Australian Clinical Labs Limited (ASX:ACL), might not be a large cap stock, but it saw a decent share price growth of 13% on the ASX over the last few months. The recent rally in share prices has nudged the company in the right direction, though it still falls short of its yearly peak. As a stock with high coverage by analysts, you could assume any recent changes in the company’s outlook is already priced into the stock. However, could the stock still be trading at a relatively cheap price? Let’s take a look at Australian Clinical Labs’s outlook and value based on the most recent financial data to see if the opportunity still exists.

Check out our latest analysis for Australian Clinical Labs

What's The Opportunity In Australian Clinical Labs?

According to our price multiple model, which makes a comparison between the company's price-to-earnings ratio and the industry average, the stock price seems to be justfied. We’ve used the price-to-earnings ratio in this instance because there’s not enough visibility to forecast its cash flows. The stock’s ratio of 34.95x is currently trading slightly below its industry peers’ ratio of 34.95x, which means if you buy Australian Clinical Labs today, you’d be paying a decent price for it. And if you believe Australian Clinical Labs should be trading in this range, then there isn’t much room for the share price to grow beyond the levels of other industry peers over the long-term. So, is there another chance to buy low in the future? Given that Australian Clinical Labs’s share is fairly volatile (i.e. its price movements are magnified relative to the rest of the market) this could mean the price can sink lower, giving us an opportunity to buy later on. This is based on its high beta, which is a good indicator for share price volatility.

What does the future of Australian Clinical Labs look like?

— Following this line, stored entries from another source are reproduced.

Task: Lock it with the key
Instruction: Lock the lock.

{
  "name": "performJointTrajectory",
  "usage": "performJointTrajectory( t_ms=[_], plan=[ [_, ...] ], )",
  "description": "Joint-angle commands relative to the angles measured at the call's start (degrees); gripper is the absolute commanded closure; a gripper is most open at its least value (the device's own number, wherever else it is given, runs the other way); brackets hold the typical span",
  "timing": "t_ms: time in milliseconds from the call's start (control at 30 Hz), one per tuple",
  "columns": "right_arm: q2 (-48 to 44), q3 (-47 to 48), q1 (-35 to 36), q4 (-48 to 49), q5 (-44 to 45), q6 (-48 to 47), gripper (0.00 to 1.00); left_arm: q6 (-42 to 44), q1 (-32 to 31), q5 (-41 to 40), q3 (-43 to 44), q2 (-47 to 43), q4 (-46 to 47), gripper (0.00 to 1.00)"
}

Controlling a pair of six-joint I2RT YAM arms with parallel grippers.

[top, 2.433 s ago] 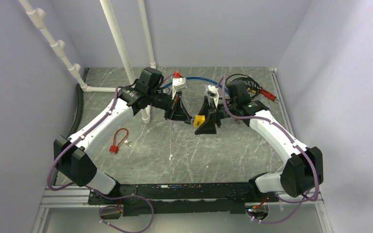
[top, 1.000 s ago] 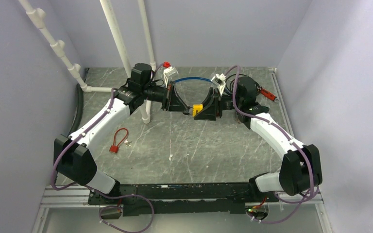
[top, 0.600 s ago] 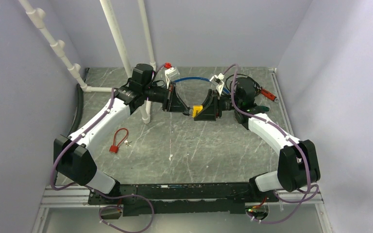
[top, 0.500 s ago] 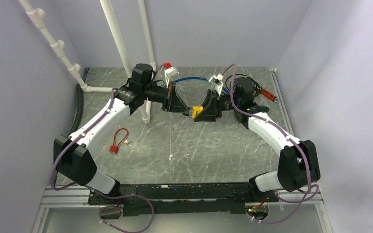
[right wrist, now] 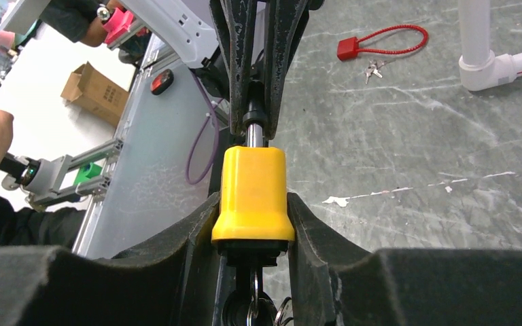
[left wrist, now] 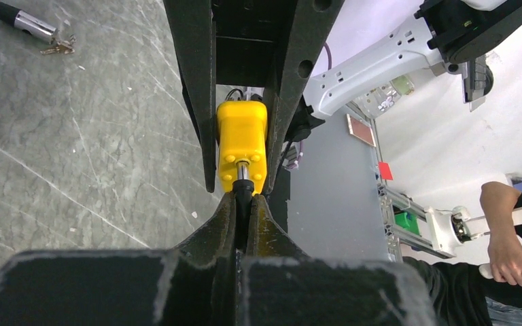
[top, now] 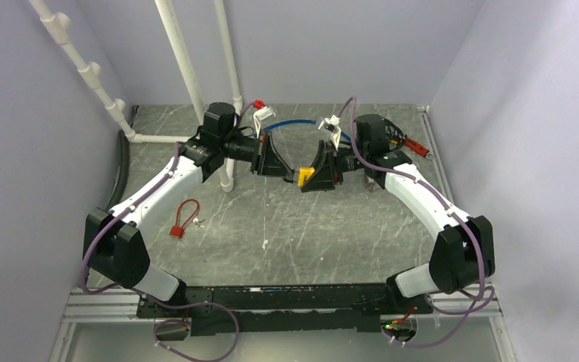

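A yellow padlock (top: pixel 307 176) hangs in the air above the middle of the table, with my right gripper (top: pixel 315 175) shut on its body (right wrist: pixel 253 193). A key with a ring of keys (right wrist: pixel 254 300) sticks out of the lock's end nearest the right wrist. My left gripper (top: pixel 289 174) faces it from the left. In the left wrist view this gripper (left wrist: pixel 243 198) is shut on a thin black stem with a metal tip that enters the lock's other end (left wrist: pixel 242 142).
A red cable lock (top: pixel 183 219) with small keys (top: pixel 199 222) lies on the table at the left. White pipes (top: pixel 185 72) stand at the back left. A blue cable (top: pixel 294 122) and a red-handled tool (top: pixel 416 145) lie at the back.
Both grippers have risen and closed in until they meet end to end at the yellow lock. In the last second the right arm edged left and back; neither grip changed.
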Motion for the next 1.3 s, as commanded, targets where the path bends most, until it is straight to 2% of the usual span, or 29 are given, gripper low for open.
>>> performJointTrajectory(
  t_ms=[0, 133, 367, 500, 633, 900, 933, 967, 1000, 1133, 1200, 1233, 1267],
  plan=[
    [0.24, 6.60, 7.45, 5.20, 1.49, -4.57, 1.00, -3.20, -6.59, -0.94, -1.76, 2.12, 9.74, 1.00],
    [0.68, 7.70, 8.38, 3.21, 1.52, -5.93, 1.00, -3.44, -6.86, -2.97, -1.94, 2.58, 10.19, 1.00],
    [0.73, 6.65, 8.39, 8.37, 1.15, 0.04, 1.00, -1.39, -7.77, -4.99, -1.92, 3.09, 9.02, 1.00],
    [0.59, 8.55, 7.84, 2.09, 2.23, -5.76, 1.00, -0.01, -8.62, -4.41, -1.77, 2.99, 5.45, 1.00],
    [-0.84, 7.83, 4.85, 0.85, 2.29, -7.02, 1.00, 5.47, -8.09, -4.43, -0.34, 1.24, -2.83, 1.00],
    [-3.05, 6.90, -0.89, -7.21, 1.75, -15.51, 1.00, 17.66, -6.21, -5.67, 3.23, -2.02, -15.96, 1.00],
    [-3.24, 7.32, -0.93, -9.51, 2.20, -17.46, 1.00, 18.44, -6.17, -5.74, 3.87, -2.14, -17.11, 0.95],
    [-3.33, 7.69, -0.91, -11.52, 2.54, -19.38, 1.00, 19.05, -6.08, -5.54, 4.47, -2.15, -17.78, 0.86],
    [-3.38, 7.82, -0.91, -12.73, 2.66, -20.33, 1.00, 19.33, -6.03, -5.24, 5.10, -2.19, -18.30, 0.72],
    [-4.31, 6.44, -0.92, -14.49, 3.52, -21.67, 1.00, 20.36, -4.74, -6.21, 8.29, -2.88, -21.31, 0.31],
    [-5.11, 4.73, -0.91, -14.72, 4.62, -22.00, 1.00, 24.25, -3.52, -7.75, 11.05, -4.04, -24.47, 0.17],
    [-5.49, 3.50, -0.91, -14.91, 5.01, -22.16, 1.00, 25.17, -2.86, -8.63, 12.67, -4.64, -26.10, 0.05],
    [-5.66, 2.95, -0.91, -15.67, 5.44, -22.80, 1.00, 26.37, -2.14, -9.35, 14.59, -5.19, -28.51, 0.01]
  ],
)
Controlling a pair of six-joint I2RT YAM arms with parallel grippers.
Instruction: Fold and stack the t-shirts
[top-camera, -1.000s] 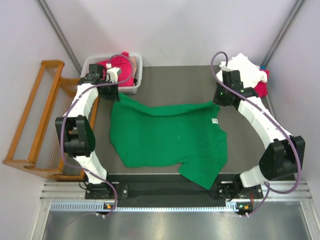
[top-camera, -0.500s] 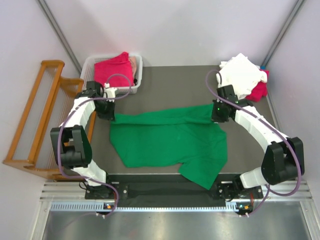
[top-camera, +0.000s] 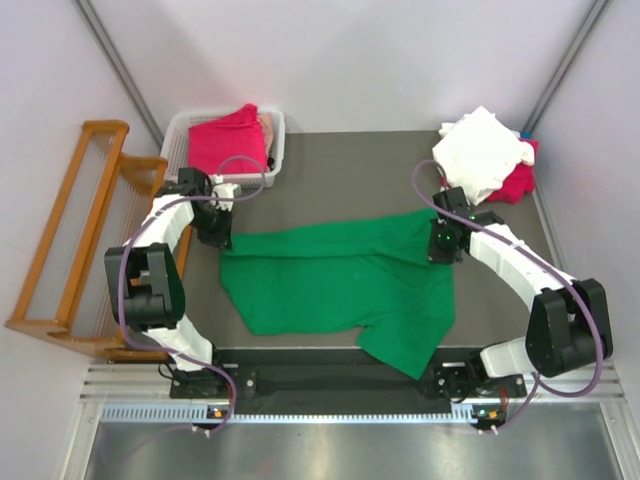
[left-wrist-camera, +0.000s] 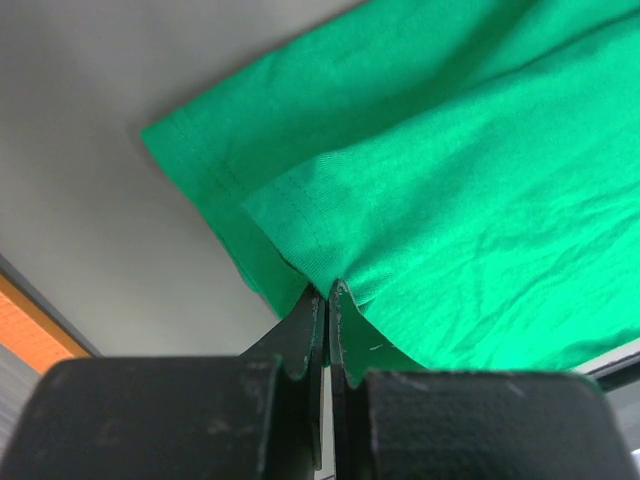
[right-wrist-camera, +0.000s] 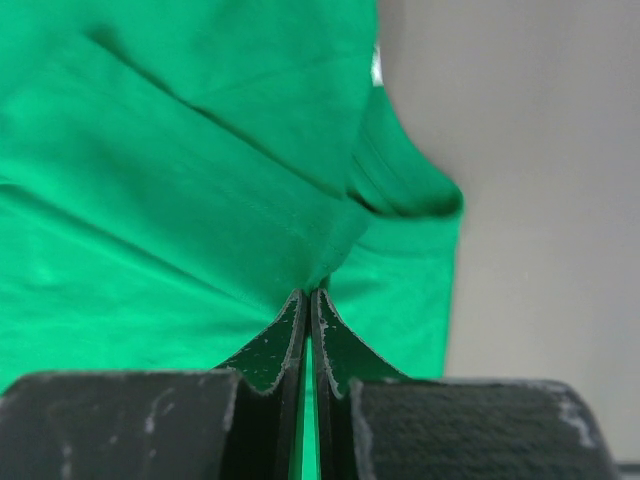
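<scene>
- Step in hand: the first fold of the shirt (top-camera: 330, 285), far edge carried toward the near side.
- The shirt lies at the centre of the table (top-camera: 350, 170); its far strip is doubled over the body, and one sleeve hangs toward the near right edge.
- The left gripper (top-camera: 218, 238) pinches the far-left corner; the wrist view shows the jaws closed to a slit with the hem caught at the tips.
- The right gripper (top-camera: 443, 248) pinches the far-right corner in the same way, with green cloth showing between the jaws.
- Both grippers sit low, at or near table level.
- Next move, as judged: lay both corners flat and level with each other, then let go of both together so the crease stays straight.
- More shirts wait in the basket (top-camera: 277, 150) at far left and in the pile (top-camera: 480, 155) at far right.
</scene>
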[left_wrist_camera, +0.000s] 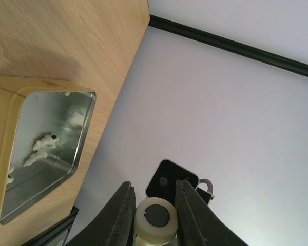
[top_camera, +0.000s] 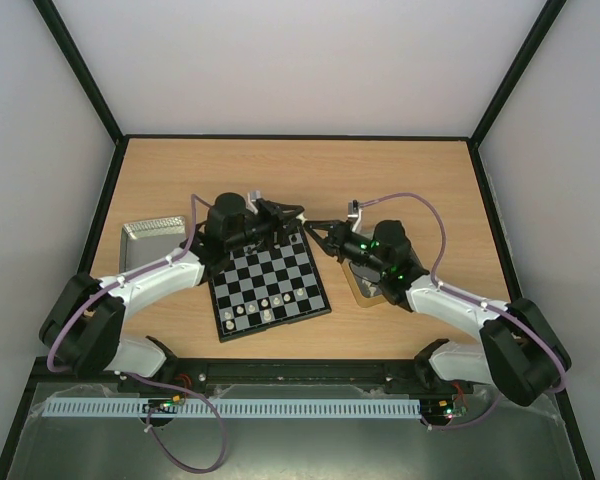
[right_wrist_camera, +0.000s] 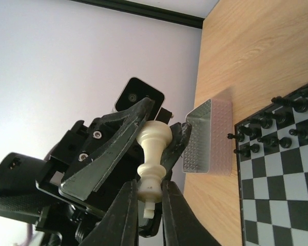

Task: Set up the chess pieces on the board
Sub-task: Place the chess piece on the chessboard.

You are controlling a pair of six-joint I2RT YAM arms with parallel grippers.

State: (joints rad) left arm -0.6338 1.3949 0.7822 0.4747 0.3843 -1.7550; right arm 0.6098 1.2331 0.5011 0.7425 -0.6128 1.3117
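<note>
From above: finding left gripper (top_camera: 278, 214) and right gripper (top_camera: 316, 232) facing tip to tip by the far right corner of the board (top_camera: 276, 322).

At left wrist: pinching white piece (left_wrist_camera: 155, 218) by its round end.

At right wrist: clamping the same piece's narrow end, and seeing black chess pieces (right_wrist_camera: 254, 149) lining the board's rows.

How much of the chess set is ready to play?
Partly. The black pieces stand in rows on the board, and a few white pieces stand too. The left tool and right tool both pinch one white piece mid-air. More loose pieces wait in the gold tray.
</note>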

earnings-and-revenue-growth
earnings-and-revenue-growth

Future outlook is an important aspect when you’re looking at buying a stock, especially if you are an investor looking for growth in your portfolio. Although value investors would argue that it’s the intrinsic value relative to the price that matter the most, a more compelling investment thesis would be high growth potential at a cheap price. With profit expected to more than double over the next couple of years, the future seems bright for Australian Clinical Labs. It looks like higher cash flow is on the cards for the stock, which should feed into a higher share valuation.

What This Means For You

Are you a shareholder? ACL’s optimistic future growth appears to have been factored into the current share price, with shares trading around industry price multiples. However, there are also other important factors which we haven’t considered today, such as the financial strength of the company. Have these factors changed since the last time you looked at ACL? Will you have enough confidence to invest in the company should the price drop below the industry PE ratio?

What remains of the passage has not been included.